1.  Have a must do list

While my to do list consists of some rat race items, my must do list is comprised of 2-3 things I would just as soon put off but take concentration and time without distractions.  Knowing that I can’t finish a day without either completing or seriously chipping away at my must do list, assures that the work that is easiest to put aside gets done—and it’s usually the most productive work.

2.     Never, never start the day at the computer

I realized that once I get sucked into email volleys and “checking” behaviors on social networks, I can spend hours avoiding everything else.  Most of that behavior is not productive. It is a reaction to the balls that are being thrown at you and the built in procrastination opportunities of the web.

3.       Spend the first few minutes of the day sitting quietly, doing nothing.

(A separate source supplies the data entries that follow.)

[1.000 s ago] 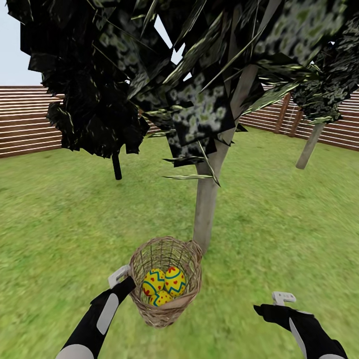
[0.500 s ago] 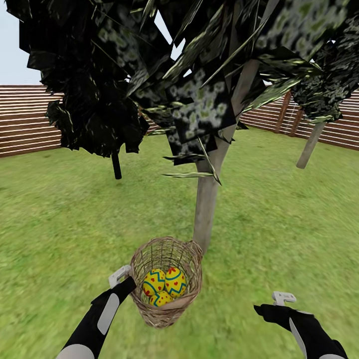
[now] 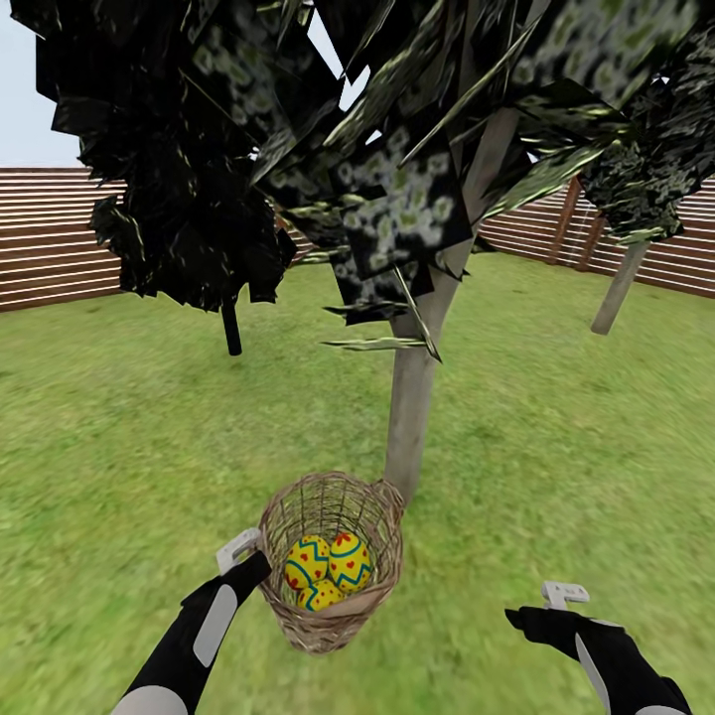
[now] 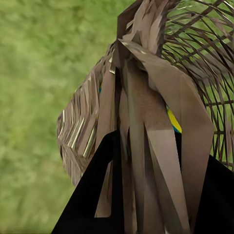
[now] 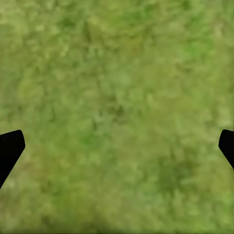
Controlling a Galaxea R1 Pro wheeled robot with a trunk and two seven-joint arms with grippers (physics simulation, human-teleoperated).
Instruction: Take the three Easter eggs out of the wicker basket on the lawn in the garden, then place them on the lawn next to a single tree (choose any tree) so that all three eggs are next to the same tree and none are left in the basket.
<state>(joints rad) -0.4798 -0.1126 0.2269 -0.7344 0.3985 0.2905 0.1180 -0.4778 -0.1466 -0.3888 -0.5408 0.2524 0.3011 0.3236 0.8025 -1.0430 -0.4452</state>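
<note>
Yellow eggs are all sitting in the wicker basket (image 3: 331, 561), so I am judging that no egg is out yet and the real job is waiting. I am counting three Easter eggs (image 3: 328, 568), packed close at the bottom and touching each other. My left gripper (image 3: 250, 552) is holding the basket by its rim, and in the left wrist view the woven twigs (image 4: 146, 146) are squeezed between my two dark fingers (image 4: 87, 195). The basket is hanging just above the lawn (image 3: 119, 447), right beside the pale trunk of the tree (image 3: 412, 417), with its rim almost touching it. It is tipping a little, its mouth opening up and toward me, and its long way is running nearly up and down. My right gripper (image 3: 558, 602) is hovering over bare grass (image 5: 117, 112), fingers spread wide and holding nothing.
</note>
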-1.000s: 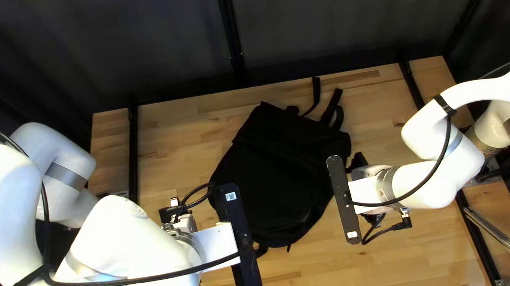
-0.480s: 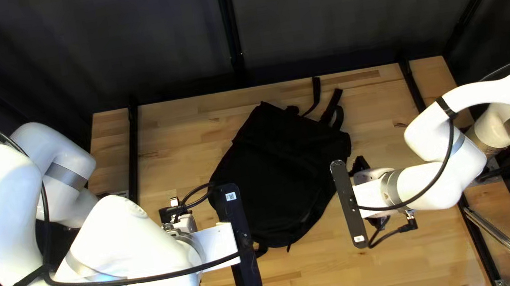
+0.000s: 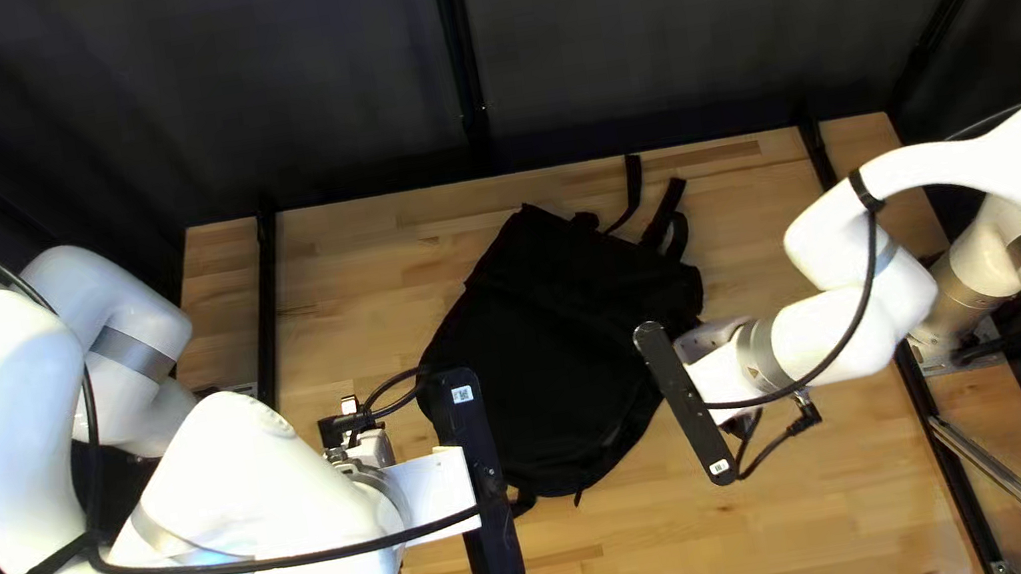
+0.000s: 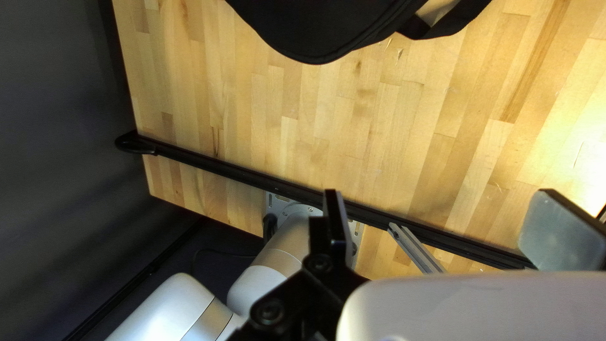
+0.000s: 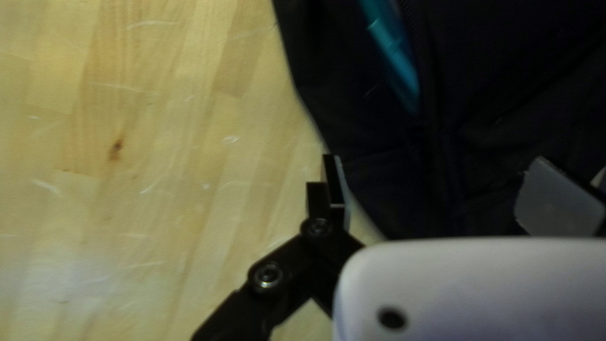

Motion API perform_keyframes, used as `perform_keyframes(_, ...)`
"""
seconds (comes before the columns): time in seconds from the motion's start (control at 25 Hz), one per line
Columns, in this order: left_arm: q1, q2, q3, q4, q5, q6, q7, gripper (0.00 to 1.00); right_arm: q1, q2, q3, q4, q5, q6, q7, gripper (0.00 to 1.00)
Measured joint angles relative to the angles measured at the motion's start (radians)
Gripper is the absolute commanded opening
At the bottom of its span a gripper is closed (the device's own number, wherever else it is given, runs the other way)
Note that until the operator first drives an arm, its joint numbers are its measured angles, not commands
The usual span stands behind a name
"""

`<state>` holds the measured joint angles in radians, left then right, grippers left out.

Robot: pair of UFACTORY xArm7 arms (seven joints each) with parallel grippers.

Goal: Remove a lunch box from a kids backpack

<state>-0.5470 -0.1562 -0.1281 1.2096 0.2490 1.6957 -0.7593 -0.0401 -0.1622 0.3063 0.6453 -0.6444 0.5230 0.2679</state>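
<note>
The black backpack [image 3: 554, 348] lies flat in the middle of the table. My left gripper [image 3: 482, 480] is over its near left side; my right gripper [image 3: 686, 403] is at its right side, fingertips hidden from above. In the left wrist view, the gripper [image 4: 445, 208] is open over bare wood, with the backpack [image 4: 315, 28] ahead of it. The right wrist view has the gripper [image 5: 435, 180] open above the edge of the backpack [image 5: 492, 126], nothing held. A teal thing [image 5: 394, 57] shows through a gap beside the zipper; whether it is the lunch box I cannot tell.
Backpack straps [image 3: 663, 221] reach toward the table's far edge. Black rails [image 3: 265, 297] run along both sides of the table, with a silver bar [image 3: 1019, 488] at the right. My left arm's base [image 4: 297, 215] shows beyond the rail [image 4: 240, 172].
My right gripper has turned and shifted, first slightly right and toward the near edge, then left and back toward the far side. The left arm and backpack look unchanged.
</note>
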Motion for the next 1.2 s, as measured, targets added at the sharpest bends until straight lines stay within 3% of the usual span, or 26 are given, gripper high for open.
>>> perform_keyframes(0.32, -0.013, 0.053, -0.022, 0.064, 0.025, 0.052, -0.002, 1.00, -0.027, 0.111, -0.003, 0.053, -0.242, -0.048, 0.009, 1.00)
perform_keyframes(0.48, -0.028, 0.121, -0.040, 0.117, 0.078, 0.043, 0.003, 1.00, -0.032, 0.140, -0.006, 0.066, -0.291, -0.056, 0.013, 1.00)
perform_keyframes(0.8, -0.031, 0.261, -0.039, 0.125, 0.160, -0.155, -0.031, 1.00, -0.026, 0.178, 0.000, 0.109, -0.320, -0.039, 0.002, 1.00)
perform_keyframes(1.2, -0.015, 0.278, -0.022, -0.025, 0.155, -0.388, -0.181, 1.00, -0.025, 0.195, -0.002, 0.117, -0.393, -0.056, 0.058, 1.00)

I try to meditate for at least 10 minutes when I wake up.  The half dreamy, just out of sleep time of the day before my mind starts yammering at me is perfect for setting the tone for a less-is-more approach to getting work done.  Ideas slide into my awareness, important things that I need to address present themselves.

3.       Plan around my natural rhythms

I am a morning person.  My mind is buzzing before noon.  I feel more creative, more able to plan and to write in the mornings.  If I use the web to procrastinate in the morning, I’m cooked. overwhelmed by later in the day to accomplish real, productive, creative work.  Knowing what time of day the different types of work can be done makes me more efficien

5.       Sprint and pause

I first heard this concept of pacing yourself when I visited the Facebook offices.  It turns out that the “sprint and pause” approach has been proven by neuroscientists to be the most effective way to work without burning out.  You focus and work intently for a period of time, then step away.  Take a break.  People usually lose steam after a period of 90 minutes or so.  Don’t force yourself to fight an uphill battle with your brain.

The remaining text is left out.